COLORADO

In Colorado, three species of fur-bearing predators will hold onto their skins for a little longer. In its July meeting, the Colorado Wildlife Commission decided to not allow live-cage trapping and shooting seasons for the swift fox, pine marten and opossum.

Commission chair Rick Enstrom, who cast the tie vote which killed the Colorado Trappers Association proposal, says he is going to lose a lot of friends over his “no” vote. “I hate to waylay a way of life and a tradition that this state and country were built on,” says Enstrom, but he explains that the potential for political backlash made a “yes” vote “not worth the effort for 500 swift fox and a few marten.”

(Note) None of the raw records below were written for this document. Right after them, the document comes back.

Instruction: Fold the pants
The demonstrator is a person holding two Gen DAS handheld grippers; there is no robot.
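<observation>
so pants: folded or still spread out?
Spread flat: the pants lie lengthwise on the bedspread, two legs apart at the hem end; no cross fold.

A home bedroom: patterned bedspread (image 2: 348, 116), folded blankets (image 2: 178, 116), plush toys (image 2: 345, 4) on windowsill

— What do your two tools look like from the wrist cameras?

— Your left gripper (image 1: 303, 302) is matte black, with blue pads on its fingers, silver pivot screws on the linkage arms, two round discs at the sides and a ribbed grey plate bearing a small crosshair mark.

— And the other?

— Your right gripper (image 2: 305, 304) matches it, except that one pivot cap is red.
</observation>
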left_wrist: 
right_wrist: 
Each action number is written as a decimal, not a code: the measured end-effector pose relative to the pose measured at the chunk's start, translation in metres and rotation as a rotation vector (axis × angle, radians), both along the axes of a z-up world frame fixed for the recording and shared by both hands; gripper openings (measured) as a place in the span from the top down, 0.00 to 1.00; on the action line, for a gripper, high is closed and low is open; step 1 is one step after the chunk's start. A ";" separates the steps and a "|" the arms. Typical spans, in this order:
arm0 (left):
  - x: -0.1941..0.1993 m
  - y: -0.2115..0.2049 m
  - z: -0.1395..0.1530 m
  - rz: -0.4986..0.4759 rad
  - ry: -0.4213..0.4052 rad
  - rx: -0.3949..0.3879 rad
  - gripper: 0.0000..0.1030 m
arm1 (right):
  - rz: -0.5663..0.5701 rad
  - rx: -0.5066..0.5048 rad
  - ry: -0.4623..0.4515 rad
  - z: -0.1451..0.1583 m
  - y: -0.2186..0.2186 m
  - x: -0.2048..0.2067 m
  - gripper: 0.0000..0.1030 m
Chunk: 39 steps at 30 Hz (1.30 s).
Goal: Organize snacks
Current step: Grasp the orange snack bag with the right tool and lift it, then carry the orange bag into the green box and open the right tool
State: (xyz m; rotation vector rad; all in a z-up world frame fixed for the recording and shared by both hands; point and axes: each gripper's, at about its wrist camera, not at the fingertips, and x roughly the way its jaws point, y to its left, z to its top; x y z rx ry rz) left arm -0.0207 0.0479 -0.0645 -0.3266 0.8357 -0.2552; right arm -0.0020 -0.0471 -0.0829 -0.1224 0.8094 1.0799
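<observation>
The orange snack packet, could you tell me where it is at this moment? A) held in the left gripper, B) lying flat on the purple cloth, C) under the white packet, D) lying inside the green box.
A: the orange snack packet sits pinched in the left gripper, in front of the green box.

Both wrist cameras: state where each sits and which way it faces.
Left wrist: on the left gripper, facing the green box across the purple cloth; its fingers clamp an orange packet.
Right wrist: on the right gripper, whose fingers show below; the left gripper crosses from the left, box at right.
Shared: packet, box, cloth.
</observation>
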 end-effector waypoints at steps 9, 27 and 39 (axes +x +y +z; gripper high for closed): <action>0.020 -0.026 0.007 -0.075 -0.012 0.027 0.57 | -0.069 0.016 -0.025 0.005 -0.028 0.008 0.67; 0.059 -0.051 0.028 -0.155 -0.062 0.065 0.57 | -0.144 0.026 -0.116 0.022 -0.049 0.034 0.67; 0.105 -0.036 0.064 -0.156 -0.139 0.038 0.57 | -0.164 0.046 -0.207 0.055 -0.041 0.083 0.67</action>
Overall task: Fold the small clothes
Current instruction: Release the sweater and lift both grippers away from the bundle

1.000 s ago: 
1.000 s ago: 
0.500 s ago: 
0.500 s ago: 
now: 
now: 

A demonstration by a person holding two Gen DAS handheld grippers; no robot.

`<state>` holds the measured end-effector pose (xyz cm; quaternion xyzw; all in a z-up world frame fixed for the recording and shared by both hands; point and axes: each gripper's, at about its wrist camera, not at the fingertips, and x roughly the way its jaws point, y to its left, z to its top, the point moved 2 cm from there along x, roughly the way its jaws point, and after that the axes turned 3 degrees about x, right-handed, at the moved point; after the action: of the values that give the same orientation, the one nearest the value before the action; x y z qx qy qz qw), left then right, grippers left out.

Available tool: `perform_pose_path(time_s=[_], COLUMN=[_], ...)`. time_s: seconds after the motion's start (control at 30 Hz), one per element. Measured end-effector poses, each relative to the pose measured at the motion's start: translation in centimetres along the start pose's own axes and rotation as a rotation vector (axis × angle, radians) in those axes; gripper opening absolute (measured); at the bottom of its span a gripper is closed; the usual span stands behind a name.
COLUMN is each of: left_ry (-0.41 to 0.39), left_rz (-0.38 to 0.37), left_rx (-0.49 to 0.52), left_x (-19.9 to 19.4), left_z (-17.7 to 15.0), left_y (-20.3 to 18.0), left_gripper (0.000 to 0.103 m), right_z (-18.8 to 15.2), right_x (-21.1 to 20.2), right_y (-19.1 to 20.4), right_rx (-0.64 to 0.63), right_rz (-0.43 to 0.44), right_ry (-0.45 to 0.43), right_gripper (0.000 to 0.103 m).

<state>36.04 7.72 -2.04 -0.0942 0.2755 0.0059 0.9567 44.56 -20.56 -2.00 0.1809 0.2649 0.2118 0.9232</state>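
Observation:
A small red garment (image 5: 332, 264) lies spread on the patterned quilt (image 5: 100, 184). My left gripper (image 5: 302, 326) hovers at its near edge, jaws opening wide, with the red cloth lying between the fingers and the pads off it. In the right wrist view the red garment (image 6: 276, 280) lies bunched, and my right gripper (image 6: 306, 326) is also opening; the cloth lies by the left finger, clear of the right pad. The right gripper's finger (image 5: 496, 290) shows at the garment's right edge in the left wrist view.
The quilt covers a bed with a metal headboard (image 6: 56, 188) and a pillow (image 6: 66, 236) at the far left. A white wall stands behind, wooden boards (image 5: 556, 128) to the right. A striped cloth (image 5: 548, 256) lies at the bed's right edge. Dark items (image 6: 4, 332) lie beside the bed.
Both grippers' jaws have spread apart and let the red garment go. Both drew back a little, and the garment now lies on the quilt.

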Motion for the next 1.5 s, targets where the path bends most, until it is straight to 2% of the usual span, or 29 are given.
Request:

Calling the decision “absolutely a victory,” Wendy Keefover-Ring, spokesperson for the Boulder-based Sinapu, agrees that the commission was likely acting to prevent another citizen-sponsored ballot initiative, like the one in 1996 that made the use of lethal trapping devices illegal except in limited and highly regulated circumstances (HCN, 7/22/96: Trapping initiative may snare Colorado ranchers). Groups like Sinapu and the Sierra Club protested the lack of data on pine marten and opossum populations, and questioned why the swift fox, only recently removed from the U.S. Fish and Wildlife Service’s endangered species candidate list, was included in the proposed harvest.

Marv Miller, a trapper for 60 years, and vice president of the Colorado Trappers Association, says he is “disgusted” with the commission’s “100 percent political” decision. Miller says predator control is necessary to regulate populations and boost numbers of game birds. His group will continue to work toward relaxing restrictions on recreational trapping.

This article appeared in the print edition of the magazine with the headline Predators keep their pelts.